◆ **Exercise brief**
Every line below that includes "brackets" counts toward the total. Report that total alone.

◆ **Dataset entries**
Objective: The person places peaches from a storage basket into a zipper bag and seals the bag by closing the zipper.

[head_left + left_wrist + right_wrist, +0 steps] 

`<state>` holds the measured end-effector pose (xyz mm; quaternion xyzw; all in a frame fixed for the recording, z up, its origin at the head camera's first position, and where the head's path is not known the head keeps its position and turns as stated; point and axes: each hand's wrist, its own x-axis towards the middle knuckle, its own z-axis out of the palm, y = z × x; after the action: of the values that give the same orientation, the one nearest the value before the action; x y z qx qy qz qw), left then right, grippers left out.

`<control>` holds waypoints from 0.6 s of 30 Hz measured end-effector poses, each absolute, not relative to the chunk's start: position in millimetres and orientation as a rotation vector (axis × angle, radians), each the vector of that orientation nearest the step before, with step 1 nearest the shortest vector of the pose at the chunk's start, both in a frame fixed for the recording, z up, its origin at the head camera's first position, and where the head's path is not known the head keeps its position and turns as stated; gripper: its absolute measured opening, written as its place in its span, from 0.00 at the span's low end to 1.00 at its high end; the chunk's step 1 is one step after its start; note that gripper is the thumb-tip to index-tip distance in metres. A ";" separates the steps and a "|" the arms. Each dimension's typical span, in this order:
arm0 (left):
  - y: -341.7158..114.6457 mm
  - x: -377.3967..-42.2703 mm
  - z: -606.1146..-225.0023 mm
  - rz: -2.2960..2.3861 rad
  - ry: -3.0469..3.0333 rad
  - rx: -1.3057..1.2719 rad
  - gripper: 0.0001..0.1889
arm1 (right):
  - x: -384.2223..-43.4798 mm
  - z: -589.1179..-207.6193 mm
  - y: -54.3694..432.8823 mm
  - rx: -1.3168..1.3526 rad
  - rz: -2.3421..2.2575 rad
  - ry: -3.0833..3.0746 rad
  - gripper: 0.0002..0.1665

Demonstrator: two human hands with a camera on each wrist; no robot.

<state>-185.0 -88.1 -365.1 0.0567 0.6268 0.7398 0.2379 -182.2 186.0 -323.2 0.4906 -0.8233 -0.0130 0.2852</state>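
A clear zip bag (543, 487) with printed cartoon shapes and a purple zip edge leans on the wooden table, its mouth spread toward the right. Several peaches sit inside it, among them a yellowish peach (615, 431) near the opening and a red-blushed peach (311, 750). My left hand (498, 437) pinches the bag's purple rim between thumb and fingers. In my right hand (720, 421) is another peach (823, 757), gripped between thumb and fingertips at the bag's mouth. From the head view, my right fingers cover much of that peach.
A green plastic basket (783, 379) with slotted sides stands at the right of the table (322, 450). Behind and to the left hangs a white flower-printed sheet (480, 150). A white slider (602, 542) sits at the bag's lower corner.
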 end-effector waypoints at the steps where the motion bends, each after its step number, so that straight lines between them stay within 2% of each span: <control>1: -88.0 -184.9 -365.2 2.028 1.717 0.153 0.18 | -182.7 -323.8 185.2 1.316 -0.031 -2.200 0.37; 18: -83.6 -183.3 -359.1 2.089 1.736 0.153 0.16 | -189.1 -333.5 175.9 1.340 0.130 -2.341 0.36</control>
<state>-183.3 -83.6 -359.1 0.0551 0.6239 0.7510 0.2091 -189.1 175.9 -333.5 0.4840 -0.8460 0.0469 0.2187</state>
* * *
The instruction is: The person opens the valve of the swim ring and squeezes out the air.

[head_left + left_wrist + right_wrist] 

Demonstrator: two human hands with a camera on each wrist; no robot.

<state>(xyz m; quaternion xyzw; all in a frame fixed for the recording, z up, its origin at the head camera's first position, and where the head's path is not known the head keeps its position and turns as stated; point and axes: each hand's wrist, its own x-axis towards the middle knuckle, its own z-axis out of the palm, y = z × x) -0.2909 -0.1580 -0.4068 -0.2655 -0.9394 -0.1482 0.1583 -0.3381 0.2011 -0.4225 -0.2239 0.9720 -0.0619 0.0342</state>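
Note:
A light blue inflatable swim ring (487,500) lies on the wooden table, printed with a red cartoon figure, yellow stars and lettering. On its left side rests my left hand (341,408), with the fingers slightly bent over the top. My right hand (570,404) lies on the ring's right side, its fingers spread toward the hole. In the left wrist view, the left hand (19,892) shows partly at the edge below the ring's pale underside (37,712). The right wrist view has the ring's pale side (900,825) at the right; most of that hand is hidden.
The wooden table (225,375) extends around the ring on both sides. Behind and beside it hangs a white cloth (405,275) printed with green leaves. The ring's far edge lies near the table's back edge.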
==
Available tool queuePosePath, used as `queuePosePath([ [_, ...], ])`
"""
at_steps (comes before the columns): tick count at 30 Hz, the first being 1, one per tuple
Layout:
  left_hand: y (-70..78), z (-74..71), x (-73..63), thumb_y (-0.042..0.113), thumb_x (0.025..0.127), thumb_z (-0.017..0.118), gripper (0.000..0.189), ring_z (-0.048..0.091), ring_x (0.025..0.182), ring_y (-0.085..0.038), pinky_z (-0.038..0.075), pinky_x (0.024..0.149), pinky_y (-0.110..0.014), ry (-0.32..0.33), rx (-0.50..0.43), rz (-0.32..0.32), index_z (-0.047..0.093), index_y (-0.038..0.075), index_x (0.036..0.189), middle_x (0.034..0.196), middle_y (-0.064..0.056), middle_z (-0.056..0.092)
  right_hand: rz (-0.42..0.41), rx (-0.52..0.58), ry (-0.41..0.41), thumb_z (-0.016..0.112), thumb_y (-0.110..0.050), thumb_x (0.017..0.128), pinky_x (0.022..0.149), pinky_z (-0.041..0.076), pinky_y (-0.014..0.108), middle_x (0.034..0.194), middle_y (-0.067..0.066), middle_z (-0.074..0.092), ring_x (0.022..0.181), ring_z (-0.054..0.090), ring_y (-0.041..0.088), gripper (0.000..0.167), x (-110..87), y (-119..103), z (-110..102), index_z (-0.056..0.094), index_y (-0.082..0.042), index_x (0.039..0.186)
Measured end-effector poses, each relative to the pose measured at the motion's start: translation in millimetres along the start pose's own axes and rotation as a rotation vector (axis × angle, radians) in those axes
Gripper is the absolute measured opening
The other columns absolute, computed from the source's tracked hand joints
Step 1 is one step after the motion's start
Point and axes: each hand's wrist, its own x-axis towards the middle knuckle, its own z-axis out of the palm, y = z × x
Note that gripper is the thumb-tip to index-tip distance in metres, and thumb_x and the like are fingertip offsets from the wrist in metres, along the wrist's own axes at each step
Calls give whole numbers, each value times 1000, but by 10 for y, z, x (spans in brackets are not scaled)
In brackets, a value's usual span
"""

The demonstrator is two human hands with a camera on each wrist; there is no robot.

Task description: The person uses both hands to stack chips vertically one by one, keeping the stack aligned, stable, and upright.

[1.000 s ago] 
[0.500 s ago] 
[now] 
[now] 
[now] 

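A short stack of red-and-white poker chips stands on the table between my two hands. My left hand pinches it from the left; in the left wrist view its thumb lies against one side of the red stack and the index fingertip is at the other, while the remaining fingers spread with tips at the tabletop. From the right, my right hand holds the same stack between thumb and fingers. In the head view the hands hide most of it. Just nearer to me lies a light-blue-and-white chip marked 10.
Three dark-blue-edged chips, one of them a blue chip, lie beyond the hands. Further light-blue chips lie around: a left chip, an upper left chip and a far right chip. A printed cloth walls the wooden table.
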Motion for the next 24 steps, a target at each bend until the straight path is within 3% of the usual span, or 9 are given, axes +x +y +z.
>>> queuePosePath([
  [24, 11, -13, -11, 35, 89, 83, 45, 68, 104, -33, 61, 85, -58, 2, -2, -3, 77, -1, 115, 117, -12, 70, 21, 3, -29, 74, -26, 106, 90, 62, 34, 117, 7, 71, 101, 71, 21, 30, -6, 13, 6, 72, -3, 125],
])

◆ **Exercise response**
2